Not saying you’d find Evan Nabavian strapped at Disney World, but don’t put him to the test.
“Boot Up” by Orlando’s Glokknine doesn’t appear on New York Times Magazine’s ‘25 Songs That Matter’ list because it holds no streaming records, its performer is a non-entity, and it isn’t attached to any cultural phenomena. It’s a world removed from any zeitgeist that the Times’ milieu would recognize. But a certain breed of hip-hop head will treasure it because this loosie from Orlando sounds like nothing jockeying for placement on Rap Caviar.
Glokknine exudes raw teenage energy rapping an extended hook without concern for publishing splits. His propulsive flow challenges you to keep up and his taunts really bite because of their youthful spleen. It runs perpendicular to mainstream sounds with heedless glee. It’s closest antecedent is Kodak Black, but it skips Kodak’s pop sensibilities and torpor. Much like in the “10 Percent” video, Glokknine and friends lounge around the house brandishing guns. They have the kind of fun that people circling 30 forgot existed.

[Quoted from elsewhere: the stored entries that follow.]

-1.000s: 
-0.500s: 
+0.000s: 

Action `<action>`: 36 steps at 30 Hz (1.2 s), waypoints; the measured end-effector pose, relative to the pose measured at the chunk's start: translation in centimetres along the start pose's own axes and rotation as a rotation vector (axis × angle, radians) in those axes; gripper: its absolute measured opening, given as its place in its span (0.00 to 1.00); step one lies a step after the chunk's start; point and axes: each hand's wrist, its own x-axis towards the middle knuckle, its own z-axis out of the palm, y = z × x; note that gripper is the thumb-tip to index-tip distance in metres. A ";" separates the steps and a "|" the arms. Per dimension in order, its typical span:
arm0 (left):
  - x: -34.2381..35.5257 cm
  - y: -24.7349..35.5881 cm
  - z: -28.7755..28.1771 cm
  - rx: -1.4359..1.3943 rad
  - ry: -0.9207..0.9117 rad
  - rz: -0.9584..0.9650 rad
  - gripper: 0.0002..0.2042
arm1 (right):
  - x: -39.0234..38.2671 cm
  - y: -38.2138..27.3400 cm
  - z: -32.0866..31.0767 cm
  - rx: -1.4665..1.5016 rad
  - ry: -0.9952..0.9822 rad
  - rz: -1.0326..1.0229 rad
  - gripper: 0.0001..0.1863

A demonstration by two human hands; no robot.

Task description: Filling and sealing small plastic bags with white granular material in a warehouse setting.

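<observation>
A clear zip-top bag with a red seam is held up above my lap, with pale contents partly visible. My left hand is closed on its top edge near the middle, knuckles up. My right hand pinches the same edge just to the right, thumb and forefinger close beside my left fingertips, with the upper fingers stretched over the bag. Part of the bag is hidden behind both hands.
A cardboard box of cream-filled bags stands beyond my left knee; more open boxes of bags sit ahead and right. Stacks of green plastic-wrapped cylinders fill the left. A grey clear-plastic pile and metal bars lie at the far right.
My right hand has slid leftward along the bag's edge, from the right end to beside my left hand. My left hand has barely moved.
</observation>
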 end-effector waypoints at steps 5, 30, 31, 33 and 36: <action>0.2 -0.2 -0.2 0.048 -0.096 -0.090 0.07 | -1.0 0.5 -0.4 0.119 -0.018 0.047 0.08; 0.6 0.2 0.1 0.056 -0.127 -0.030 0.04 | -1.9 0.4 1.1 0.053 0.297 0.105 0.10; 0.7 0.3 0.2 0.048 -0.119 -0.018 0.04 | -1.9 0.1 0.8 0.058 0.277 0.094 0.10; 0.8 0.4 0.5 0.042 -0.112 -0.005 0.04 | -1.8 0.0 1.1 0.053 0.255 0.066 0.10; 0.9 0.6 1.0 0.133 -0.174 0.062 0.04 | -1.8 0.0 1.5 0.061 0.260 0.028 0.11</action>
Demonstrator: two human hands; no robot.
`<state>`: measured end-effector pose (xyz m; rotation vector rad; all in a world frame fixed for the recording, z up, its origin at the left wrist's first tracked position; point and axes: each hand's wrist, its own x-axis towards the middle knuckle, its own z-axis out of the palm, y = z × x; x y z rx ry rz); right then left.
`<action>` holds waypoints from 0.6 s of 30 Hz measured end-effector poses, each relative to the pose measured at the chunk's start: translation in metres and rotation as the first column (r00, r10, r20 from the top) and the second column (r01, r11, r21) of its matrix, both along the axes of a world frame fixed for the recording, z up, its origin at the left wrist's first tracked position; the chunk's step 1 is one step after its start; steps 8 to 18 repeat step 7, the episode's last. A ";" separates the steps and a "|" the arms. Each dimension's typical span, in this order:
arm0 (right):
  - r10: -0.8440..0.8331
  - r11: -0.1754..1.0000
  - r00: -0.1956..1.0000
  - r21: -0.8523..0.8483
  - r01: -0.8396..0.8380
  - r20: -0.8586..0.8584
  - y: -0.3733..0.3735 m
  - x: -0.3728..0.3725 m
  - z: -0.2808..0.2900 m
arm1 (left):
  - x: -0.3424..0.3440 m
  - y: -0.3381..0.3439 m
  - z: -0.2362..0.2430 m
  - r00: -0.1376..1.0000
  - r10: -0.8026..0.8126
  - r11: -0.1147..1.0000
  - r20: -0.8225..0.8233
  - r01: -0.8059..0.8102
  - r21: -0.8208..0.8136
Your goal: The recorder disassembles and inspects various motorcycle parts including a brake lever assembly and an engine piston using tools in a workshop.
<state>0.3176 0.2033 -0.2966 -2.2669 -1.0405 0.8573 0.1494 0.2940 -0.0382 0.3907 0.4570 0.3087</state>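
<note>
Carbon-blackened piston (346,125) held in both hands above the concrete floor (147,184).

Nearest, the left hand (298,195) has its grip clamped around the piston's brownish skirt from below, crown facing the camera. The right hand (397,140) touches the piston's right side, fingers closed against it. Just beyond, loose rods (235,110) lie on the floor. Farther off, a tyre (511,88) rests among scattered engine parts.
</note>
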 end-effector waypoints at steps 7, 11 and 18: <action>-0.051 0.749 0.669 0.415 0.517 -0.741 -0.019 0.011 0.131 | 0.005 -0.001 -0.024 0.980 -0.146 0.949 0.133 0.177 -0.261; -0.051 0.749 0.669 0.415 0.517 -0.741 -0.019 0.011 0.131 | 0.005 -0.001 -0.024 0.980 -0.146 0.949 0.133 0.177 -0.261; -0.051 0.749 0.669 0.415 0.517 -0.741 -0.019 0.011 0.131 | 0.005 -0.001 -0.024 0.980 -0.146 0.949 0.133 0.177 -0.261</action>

Regional idiosyncrasies like “Boot Up” remind us that you can always find plenty interesting in the margins. Songs like these typically hide from popular view for a decade until they resurface to the cognoscenti on YouTube where they’re traded among people people tired of the glut of sameness from Atlantic and Interscope. As Glokknine and Herman Kahn attest, there are two types of people in the world: those who care what the New York Times says about them and those who do not.